職人さんはその包丁さばきを親方の仕事を見て学びますし、営業職の新人は先輩の姿を見てお客さんとの間のとり方を学ぶかもしれません。

考えてみれば「見る」ことは感覚であり、「する」ことは運動であり、まったく別々のシステムのような気がするのですが、ヒトの脳にはこの「見る」ことと「する」ことを上手に取り持つようなシステムがあり、これはミラーニューロンシステムとも呼ばれています。

このミラーニューロンシステムがあるお陰でヒトは他の生き物と比べ物にならないくらいモノマネが上手なのですが、この論文によるとこのミラーニューロンシステムがヒトに「言葉」をもたらしたといいます。

なぜか?

このミラーニューロンシステムというのはヒトだけでなく、ゴリラやチンパンジーといった他の霊長類にも原初的なものが認められるそうです。

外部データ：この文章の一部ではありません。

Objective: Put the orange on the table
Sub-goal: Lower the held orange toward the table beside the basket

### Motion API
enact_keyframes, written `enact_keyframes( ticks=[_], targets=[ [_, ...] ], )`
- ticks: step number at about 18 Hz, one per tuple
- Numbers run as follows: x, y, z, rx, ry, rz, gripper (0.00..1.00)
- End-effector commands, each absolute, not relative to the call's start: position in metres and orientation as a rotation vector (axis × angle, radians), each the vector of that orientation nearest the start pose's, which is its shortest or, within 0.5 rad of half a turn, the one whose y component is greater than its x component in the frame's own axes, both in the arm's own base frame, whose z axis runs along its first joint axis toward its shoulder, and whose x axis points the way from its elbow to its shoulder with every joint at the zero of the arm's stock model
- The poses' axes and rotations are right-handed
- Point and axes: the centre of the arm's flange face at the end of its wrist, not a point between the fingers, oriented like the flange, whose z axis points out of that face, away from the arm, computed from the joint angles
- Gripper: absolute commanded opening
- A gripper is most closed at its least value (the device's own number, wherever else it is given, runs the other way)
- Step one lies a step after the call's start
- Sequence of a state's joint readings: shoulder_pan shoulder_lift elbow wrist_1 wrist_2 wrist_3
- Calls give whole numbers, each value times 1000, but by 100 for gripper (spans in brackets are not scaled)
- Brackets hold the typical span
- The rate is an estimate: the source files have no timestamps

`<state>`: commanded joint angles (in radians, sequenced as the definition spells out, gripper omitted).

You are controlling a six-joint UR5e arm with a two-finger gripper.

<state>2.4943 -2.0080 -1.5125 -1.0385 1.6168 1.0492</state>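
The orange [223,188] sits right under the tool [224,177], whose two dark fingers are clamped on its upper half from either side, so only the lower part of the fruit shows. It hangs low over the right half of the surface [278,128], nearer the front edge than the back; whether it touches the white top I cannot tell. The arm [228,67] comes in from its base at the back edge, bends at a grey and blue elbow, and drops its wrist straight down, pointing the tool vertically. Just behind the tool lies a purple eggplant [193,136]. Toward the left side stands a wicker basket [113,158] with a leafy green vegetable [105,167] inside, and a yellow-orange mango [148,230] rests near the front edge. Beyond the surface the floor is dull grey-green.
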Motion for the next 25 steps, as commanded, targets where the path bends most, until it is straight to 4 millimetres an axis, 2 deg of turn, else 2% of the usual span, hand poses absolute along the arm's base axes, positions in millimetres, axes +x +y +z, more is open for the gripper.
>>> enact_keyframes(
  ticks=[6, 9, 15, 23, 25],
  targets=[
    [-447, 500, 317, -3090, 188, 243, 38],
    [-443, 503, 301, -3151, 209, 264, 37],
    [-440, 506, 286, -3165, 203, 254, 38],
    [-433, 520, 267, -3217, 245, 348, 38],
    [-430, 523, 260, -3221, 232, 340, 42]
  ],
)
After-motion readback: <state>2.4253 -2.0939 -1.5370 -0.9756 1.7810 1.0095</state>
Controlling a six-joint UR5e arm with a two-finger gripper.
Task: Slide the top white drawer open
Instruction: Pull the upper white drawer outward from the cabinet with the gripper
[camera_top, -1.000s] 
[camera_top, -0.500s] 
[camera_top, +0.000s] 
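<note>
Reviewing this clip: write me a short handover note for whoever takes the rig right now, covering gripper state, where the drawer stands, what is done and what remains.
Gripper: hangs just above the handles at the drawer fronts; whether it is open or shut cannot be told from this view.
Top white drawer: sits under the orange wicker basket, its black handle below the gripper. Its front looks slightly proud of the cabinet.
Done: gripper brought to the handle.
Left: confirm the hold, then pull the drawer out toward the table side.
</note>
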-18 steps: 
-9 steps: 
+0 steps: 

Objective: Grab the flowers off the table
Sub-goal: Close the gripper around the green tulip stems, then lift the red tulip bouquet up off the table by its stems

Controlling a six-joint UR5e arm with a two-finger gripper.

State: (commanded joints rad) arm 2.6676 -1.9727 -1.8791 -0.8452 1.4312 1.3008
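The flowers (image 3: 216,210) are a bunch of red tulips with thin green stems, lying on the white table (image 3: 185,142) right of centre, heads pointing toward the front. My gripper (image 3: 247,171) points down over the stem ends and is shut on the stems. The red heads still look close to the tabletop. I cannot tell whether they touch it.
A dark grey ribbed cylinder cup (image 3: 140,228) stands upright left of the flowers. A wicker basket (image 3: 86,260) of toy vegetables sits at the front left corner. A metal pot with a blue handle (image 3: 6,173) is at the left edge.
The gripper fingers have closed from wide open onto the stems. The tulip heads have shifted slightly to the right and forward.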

それゆえ他の霊長類もそこそこ顔真似や口真似というのもできるそうなのですが、その顔真似、口真似の一つとして舌打ちというのがあるそうです。

「チッ」とか「チュッ」とかいうあれです。

サルは互いにこの舌打ちを真似しあうことでコミュニケーションを図っているそうですが、この舌打ち動作の音声部分だけが発達して言語になったのではないかということが述べられています。

【要約】
サルの運動前野にあるF5という領域には自分が運動しているときにも、他のサルや実験者が運動しているときにも等しく活動する神経細胞が存在する。本稿では、これら”ミラー”ニューロンと呼ばれる神経細胞の性質について説明をし、これらの神経細胞が観察された動作を”表象”しているのではないかということを述べる。そしてこの表象作用が動作の理解の基礎になっているのではないかということを述べる。そしてヒトを対象にした近年の研究の結果を基に、ヒトに見られる外側皮質を中心とした言語的なコミュニケーションシステムは、手と口のジェスチャーの認識に基づいた太古のコミュニケーションシステムに大きく由来するものではないかということを述べる。

参考URL:Premotor cortex and the recognition of motor actions.

コメント

まあ、どこまで本当かはわかりませんが・・・(-_-)

それでも子供を育てているとそれもありかなと思います。

今自分の子供は一歳半なのですが、子供が笑えば自分も笑うし、子供が泣けばわたしも悲しくなる。子供の顔とわたしの顔がミラーシステムよろしく鏡写しになって響き合っている。響応している。

ミラーニューロンシステムというのは子どもと親の関係のように、個体と個体を響き合わせるシステムだと思うのですが、「ことば」というのはアンプのようにこの響き合いを拡幅し

活版技術とインターネットがそれを加速し

古代ギリシアの哲学者の悩みは21世紀のわたしに響き

内戦に苦しむ中東の若者の思いは瞬時に世界に響き渡る、そういったことが可能になるのだろうなと思います。

私達は時間と空間を超えた響き合いのシステムの中に住んでいるんだろうなと思います。